I’m filtering 185 large historical monthly csv files and am allocating a thread to process a month. When I make an initial 185 thread requests, the system starts out allocating all available threads (8 on my machine) but then slowly winds down till the end where it’s only using 1 thread. This method take 3.5 hours.

When I limit the number of pending requests to 8, the system is kept busy more often, but there are times when the active thread count drops, then ramps back to 7, the limit I’ve set for Julia. This method takes 2.5 hours, an hour faster.

I am using Ubuntu 18.04 on intel machine.

Here is the code for making bulk 185 thread requests:

println(Dates.format(now(),"HH:MM"))

@sync for filename in readdir(inpath)
    
    Threads.@spawn process_month(filename)
    
end

println(Dates.format(now(),"HH:MM"))

Here is the code limiting the pending requests to 8 threads:

println(Dates.format(now(),"HH:MM"))

NUM_THREADS = 8

threadflags = [0 for x in 1:NUM_THREADS]

@sync for filename in readdir(inpath)
    
    while(isnothing(findfirst(isequal(0),threadflags)))
        sleep(1)
    end
    
    i = findfirst(isequal(0),threadflags)
    
    threadflags[i] = 1
    Threads.@spawn process_month(filename,i)
    
end

println(Dates.format(now(),"HH:MM"))

Any tips for keeping more threads busy more often?
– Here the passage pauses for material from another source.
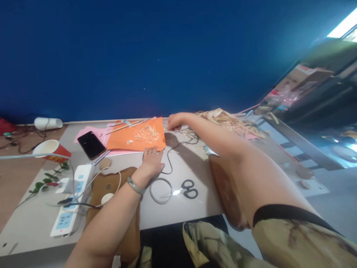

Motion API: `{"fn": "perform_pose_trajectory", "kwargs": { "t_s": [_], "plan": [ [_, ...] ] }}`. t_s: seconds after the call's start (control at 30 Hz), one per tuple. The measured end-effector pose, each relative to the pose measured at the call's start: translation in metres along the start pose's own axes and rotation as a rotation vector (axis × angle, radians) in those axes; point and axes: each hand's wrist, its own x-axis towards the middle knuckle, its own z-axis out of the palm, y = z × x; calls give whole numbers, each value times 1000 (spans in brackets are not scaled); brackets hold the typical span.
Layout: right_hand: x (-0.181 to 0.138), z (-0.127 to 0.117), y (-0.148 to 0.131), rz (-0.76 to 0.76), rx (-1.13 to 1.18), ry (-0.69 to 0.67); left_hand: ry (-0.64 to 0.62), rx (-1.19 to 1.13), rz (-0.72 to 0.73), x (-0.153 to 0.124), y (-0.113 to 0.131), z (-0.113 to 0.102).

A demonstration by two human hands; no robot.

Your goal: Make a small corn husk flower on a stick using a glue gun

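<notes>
An orange sheet (pixel 119 142) lies at the back of the table with small pale shavings (pixel 146 134) scattered over it. My left hand (pixel 152 163) rests at the sheet's near right corner, fingers stretched out flat over its edge. Just past the right edge of the sheet, my right hand (pixel 175 122) is bent down with its fingers curled together; what they hold, if anything, is hidden. Beyond my right forearm spreads a heap of pale strips (pixel 223 118). Scissors (pixel 189 189) with dark handles lie on the near side of the table, beside a coil (pixel 161 191).
On the left are a phone (pixel 91 145), a red paper cup (pixel 52 150), and a power strip (pixel 73 201) with cords. A brown pad (pixel 107 182) lies under my left arm. The blue wall (pixel 156 56) rises behind the table.
</notes>
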Motion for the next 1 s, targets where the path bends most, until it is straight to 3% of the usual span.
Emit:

Are you sure you have fully optimized the worker operation? If not, working on the multi-threading will probably be harder to get the same potential benefits.

The worker is simple, so I don’t know how to optimize further.

    df = readtable(f,eltypes = types_filter)
    df = df[findall(in(filterlist),df[!, :symbol]),:]

    append!(df_data,df)

Orthogonal issue (and sorry to take over your thread), but wouldn’t readtable in multiple threads be really slow because of harddrive jumping around to get the data?

Interesting idea. Read and write the data from a single thread. Do the filtering in separate thread.

I am using SSD, instead of rotating disk if that matters.

Still, I wonder why the big difference in performance between these two methods. From watching the 2019 JuliaCon video about the new 1.3 processing, it was clear you can make many requests beyond your physical thread count and the scheduler would keep the machine busy till all thread requests were satisfied. This happens for about the first few minutes, but then degrades. Often only a single thread is operating on the data.

For an SSD, my guess is that multiprocessed reads would be better, but benchmarking is always smart.

Did you measure time it took to run each process_month? Is it possible that there are a few files that is much larger than others?

Aside: Is df_data in append!(df_data,df) shared across threads? If so, I think your code as-is would corrupt the data.

Aside^2: I think the best strategy for using threads is to use map/reduce/filter framework. For example, using Transducers.reduce, your code is simply something like reduce(append!!, Map(process_month′), readdir(inpath); init=Empty(DataFrame), basesize=1) provided that process_month′ is a function that returns a DataFrame. Demo:

julia> using Transducers, BangBang, DataFrames

julia> reduce(append!!, Map(x -> DataFrame(a=[x])), 1:2; init=Empty(DataFrame), basesize=1)
2×1 DataFrame
│ Row │ a     │
│     │ Int64 │
├─────┼───────┤
│ 1   │ 1     │
│ 2   │ 2     │
4 Likes

I’ve been doing more experiments in trying to keep more threads running.

What is working for me is to not give up threads until all work is completed. In the previous attempts described above, I would give up a thread after a month was processed, then request a thread for the next month. This results in inconsistent thread count ranging from the max to a single thread.

The way that works is to start a thread that requests months to process from a channel. I’ll start 6 such threads, leaving 2 for the system. Any more than that and I start getting inconsistent thread behavior.

So I believe the scheduler is not working as advertised. Multiprocessing in 1.3 is experimental, so I’ll revisit this when there are improvements.

If you think this is a bug, would you consider opening an issue?

As tkf said, mutating a variable concurrently from multiple threads is problematic, you should protect your tf_data with some sort of lock to avoid intermixing. (Sorry if you’re already doing that.)

There is no corruption issue here. This thread is about inconsistent thread scheduling.